* Your assignment: Without any alteration, retype the records that appear below.

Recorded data

• • • •

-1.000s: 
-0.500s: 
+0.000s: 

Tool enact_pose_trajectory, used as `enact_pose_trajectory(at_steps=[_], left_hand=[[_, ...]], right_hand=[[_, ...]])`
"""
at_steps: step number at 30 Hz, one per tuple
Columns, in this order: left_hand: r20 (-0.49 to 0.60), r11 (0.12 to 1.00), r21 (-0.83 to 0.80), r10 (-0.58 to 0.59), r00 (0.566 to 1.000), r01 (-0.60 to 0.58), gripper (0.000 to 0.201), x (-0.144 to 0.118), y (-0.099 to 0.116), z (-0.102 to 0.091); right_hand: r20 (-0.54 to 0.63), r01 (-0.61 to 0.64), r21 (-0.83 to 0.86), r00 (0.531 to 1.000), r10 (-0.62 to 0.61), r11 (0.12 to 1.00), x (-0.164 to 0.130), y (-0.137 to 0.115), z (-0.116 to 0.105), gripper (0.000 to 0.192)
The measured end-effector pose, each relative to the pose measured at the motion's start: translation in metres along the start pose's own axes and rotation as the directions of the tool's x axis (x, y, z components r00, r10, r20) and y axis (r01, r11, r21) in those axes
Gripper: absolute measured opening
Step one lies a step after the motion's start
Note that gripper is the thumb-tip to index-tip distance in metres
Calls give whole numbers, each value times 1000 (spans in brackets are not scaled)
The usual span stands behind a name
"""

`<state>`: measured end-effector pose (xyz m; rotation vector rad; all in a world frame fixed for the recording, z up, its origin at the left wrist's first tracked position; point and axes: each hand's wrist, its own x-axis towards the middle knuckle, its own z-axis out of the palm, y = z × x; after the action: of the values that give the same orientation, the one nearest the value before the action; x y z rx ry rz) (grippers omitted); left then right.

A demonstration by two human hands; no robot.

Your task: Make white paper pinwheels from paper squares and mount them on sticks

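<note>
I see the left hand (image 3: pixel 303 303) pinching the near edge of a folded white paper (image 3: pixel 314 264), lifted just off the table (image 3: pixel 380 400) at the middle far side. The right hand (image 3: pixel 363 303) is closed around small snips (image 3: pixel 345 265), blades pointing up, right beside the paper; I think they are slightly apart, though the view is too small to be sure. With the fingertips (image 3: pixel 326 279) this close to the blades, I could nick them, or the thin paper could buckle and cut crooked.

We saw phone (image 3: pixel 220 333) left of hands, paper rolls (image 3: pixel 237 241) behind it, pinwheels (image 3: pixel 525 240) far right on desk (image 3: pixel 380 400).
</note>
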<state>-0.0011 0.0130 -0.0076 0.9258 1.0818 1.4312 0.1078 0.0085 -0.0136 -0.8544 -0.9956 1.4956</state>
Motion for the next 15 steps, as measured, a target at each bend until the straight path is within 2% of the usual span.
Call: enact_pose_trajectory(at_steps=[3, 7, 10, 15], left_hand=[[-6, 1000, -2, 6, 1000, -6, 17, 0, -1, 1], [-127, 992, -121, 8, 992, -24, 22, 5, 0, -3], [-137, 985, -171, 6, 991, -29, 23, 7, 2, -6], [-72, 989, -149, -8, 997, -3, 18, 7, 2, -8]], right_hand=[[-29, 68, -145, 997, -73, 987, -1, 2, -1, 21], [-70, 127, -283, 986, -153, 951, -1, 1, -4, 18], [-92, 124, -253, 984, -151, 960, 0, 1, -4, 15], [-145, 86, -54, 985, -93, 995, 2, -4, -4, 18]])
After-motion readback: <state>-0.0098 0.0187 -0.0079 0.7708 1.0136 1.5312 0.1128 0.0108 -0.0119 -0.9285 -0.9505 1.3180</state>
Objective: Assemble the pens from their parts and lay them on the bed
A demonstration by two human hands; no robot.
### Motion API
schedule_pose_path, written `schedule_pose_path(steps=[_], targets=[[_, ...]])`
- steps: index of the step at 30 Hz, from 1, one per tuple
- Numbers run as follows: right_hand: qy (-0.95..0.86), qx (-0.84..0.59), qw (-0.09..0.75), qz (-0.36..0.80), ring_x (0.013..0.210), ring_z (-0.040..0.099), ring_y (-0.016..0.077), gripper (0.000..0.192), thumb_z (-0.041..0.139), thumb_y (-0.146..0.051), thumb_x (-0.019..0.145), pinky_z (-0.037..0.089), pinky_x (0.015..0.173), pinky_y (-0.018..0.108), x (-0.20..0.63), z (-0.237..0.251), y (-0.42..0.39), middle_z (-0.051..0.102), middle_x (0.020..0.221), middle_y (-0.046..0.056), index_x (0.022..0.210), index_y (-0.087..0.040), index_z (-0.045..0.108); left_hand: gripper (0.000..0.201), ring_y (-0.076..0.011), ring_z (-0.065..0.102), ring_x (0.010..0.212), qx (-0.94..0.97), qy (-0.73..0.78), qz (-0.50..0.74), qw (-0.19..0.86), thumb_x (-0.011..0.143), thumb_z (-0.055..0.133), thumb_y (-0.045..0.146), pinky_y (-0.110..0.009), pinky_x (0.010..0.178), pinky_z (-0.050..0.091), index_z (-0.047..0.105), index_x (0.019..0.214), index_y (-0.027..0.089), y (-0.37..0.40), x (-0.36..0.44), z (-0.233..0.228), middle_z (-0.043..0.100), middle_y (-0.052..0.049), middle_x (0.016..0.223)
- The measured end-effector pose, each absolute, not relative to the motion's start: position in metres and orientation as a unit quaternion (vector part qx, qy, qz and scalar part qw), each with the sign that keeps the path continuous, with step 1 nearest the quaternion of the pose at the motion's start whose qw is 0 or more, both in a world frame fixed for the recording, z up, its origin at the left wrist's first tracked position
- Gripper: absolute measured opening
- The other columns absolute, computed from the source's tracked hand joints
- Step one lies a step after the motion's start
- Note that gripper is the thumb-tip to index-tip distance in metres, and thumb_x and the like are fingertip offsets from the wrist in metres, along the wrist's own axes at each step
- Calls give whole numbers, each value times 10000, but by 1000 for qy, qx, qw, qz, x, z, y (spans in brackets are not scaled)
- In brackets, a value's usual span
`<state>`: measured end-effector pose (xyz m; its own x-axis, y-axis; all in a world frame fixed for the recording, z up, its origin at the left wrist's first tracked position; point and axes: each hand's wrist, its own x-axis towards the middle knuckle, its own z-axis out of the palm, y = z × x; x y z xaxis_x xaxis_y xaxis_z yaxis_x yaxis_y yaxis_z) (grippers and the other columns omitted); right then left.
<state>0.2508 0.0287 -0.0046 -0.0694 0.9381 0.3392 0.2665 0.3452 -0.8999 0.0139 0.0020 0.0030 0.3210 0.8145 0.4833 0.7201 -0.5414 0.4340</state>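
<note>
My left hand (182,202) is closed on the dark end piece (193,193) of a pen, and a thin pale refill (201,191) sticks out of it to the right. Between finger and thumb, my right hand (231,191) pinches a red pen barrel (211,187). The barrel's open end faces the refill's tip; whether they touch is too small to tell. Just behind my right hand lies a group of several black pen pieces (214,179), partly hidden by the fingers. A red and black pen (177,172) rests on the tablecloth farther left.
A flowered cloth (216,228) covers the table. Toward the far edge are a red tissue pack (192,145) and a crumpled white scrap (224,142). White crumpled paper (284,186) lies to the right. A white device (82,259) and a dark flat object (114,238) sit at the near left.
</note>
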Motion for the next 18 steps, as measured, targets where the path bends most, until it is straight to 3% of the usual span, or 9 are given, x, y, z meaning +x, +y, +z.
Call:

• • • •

* Answer section:
-1.000s: 
-0.500s: 
+0.000s: 

Tool enact_pose_trajectory, used as `enact_pose_trajectory(at_steps=[_], left_hand=[[_, ...]], right_hand=[[_, ...]])`
"""
at_steps: step number at 30 Hz, one per tuple
Columns, in this order: left_hand: r20 (-0.49 to 0.60), r11 (0.12 to 1.00), r21 (-0.83 to 0.80), r10 (-0.58 to 0.59), r00 (0.566 to 1.000), r01 (-0.60 to 0.58), gripper (0.000 to 0.201), x (-0.144 to 0.118), y (-0.099 to 0.116), z (-0.102 to 0.091); right_hand: r20 (-0.54 to 0.63), r01 (-0.61 to 0.64), r21 (-0.83 to 0.86), r00 (0.531 to 1.000), r10 (-0.62 to 0.61), r11 (0.12 to 1.00), x (-0.164 to 0.130), y (-0.137 to 0.115), z (-0.116 to 0.105), gripper (0.000 to 0.192)
The measured end-effector pose, each relative to the pose measured at the motion's start: translation in metres along the start pose's own axes and rotation as the directions of the tool's x axis (x, y, z components r00, r10, r20) and y axis (r01, r11, r21) in those axes
Gripper: absolute measured opening
Step one lies a step after the motion's start
Note that gripper is the thumb-tip to index-tip distance in metres
Calls give whole numbers, each value times 1000 (spans in brackets are not scaled)
The usual span stands behind a name
"""

`<state>`: measured end-effector pose (xyz m; rotation vector rad; all in a world frame fixed for the recording, z up, its origin at the left wrist's first tracked position; point and axes: each hand's wrist, its own x-axis towards the middle knuckle, its own z-axis out of the palm, y = z × x; after the action: of the values that give the same orientation, the one nearest the value before the action; x y z rx ry rz) (grippers omitted); left then right.

A demonstration by two human hands; no robot.

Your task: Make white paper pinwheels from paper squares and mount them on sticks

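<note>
I see the left hand (image 3: pixel 303 303) pinching the near edge of a folded white paper (image 3: pixel 314 264), lifted just off the table (image 3: pixel 380 400) at the middle far side. The right hand (image 3: pixel 363 303) is closed around small snips (image 3: pixel 345 265), blades pointing up, right beside the paper; I think they are slightly apart, though the view is too small to be sure. With the fingertips (image 3: pixel 326 279) this close to the blades, I could nick them, or the thin paper could buckle and cut crooked.

We saw phone (image 3: pixel 220 333) left of hands, paper rolls (image 3: pixel 237 241) behind it, pinwheels (image 3: pixel 525 240) far right on desk (image 3: pixel 380 400).
</note>
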<state>-0.0011 0.0130 -0.0076 0.9258 1.0818 1.4312 0.1078 0.0085 -0.0136 -0.8544 -0.9956 1.4956</state>
Motion for the next 15 steps, as measured, a target at each bend until the straight path is within 2% of the usual span.
Call: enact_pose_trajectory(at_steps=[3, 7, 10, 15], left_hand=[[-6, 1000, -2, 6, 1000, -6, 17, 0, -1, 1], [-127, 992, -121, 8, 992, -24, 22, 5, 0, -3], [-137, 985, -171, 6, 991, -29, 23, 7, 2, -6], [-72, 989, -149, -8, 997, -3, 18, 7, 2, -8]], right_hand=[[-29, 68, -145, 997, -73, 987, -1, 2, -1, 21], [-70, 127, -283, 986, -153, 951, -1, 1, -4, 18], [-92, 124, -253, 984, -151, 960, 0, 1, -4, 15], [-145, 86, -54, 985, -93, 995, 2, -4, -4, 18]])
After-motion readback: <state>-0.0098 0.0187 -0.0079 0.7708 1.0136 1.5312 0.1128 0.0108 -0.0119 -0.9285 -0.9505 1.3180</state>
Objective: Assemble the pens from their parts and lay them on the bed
A demonstration by two human hands; no robot.
### Motion API
schedule_pose_path, written `schedule_pose_path(steps=[_], targets=[[_, ...]])`
- steps: index of the step at 30 Hz, from 1, one per tuple
- Numbers run as follows: right_hand: qy (-0.95..0.86), qx (-0.84..0.59), qw (-0.09..0.75), qz (-0.36..0.80), ring_x (0.013..0.210), ring_z (-0.040..0.099), ring_y (-0.016..0.077), gripper (0.000..0.192), thumb_z (-0.041..0.139), thumb_y (-0.146..0.051), thumb_x (-0.019..0.145), pinky_z (-0.037..0.089), pinky_x (0.015..0.173), pinky_y (-0.018..0.108), x (-0.20..0.63), z (-0.237..0.251), y (-0.42..0.39), middle_z (-0.051..0.102), middle_x (0.020..0.221), middle_y (-0.046..0.056), index_x (0.022..0.210), index_y (-0.087..0.040), index_z (-0.045..0.108); left_hand: gripper (0.000..0.201), ring_y (-0.076..0.011), ring_z (-0.065..0.102), ring_x (0.010..0.212), qx (-0.94..0.97), qy (-0.73..0.78), qz (-0.50..0.74), qw (-0.19..0.86), thumb_x (-0.011..0.143), thumb_z (-0.055..0.133), thumb_y (-0.045..0.146), pinky_y (-0.110..0.009), pinky_x (0.010..0.178), pinky_z (-0.050..0.091), index_z (-0.047..0.105), index_x (0.019..0.214), index_y (-0.027..0.089), y (-0.37..0.40), x (-0.36..0.44), z (-0.233..0.228), middle_z (-0.043..0.100), middle_y (-0.052..0.049), middle_x (0.016..0.223)
- The measured end-effector pose, each absolute, not relative to the motion's start: position in metres and orientation as a unit quaternion (vector part qx, qy, qz and scalar part qw), each with the sign that keeps the path continuous, with step 1 nearest the quaternion of the pose at the motion's start whose qw is 0 or more, both in a world frame fixed for the recording, z up, its origin at the left wrist's first tracked position
- Gripper: absolute measured opening
- The other columns absolute, computed from the source's tracked hand joints
- Step one lies a step after the motion's start
- Note that gripper is the thumb-tip to index-tip distance in metres, and thumb_x and the like are fingertip offsets from the wrist in metres, along the wrist's own axes at each step
- Calls give whole numbers, each value times 10000, but by 1000 for qy, qx, qw, qz, x, z, y (spans in brackets are not scaled)
- In brackets, a value's usual span
`<state>`: measured end-effector pose (xyz m; its own x-axis, y-axis; all in a world frame fixed for the recording, z up, its origin at the left wrist's first tracked position; point and axes: each hand's wrist, its own x-axis towards the middle knuckle, its own z-axis out of the palm, y = z × x; x y z xaxis_x xaxis_y xaxis_z yaxis_x yaxis_y yaxis_z) (grippers and the other columns omitted); right then left.
<state>0.2508 0.0287 -0.0046 -0.0694 0.9381 0.3392 0.2665 0.3452 -0.8999 0.0139 0.0020 0.0030 0.3210 0.8145 0.4833 0.7201 -0.5414 0.4340</state>
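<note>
My left hand (182,202) is closed on the dark end piece (193,193) of a pen, and a thin pale refill (201,191) sticks out of it to the right. Between finger and thumb, my right hand (231,191) pinches a red pen barrel (211,187). The barrel's open end faces the refill's tip; whether they touch is too small to tell. Just behind my right hand lies a group of several black pen pieces (214,179), partly hidden by the fingers. A red and black pen (177,172) rests on the tablecloth farther left.
A flowered cloth (216,228) covers the table. Toward the far edge are a red tissue pack (192,145) and a crumpled white scrap (224,142). White crumpled paper (284,186) lies to the right. A white device (82,259) and a dark flat object (114,238) sit at the near left.
</note>
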Motion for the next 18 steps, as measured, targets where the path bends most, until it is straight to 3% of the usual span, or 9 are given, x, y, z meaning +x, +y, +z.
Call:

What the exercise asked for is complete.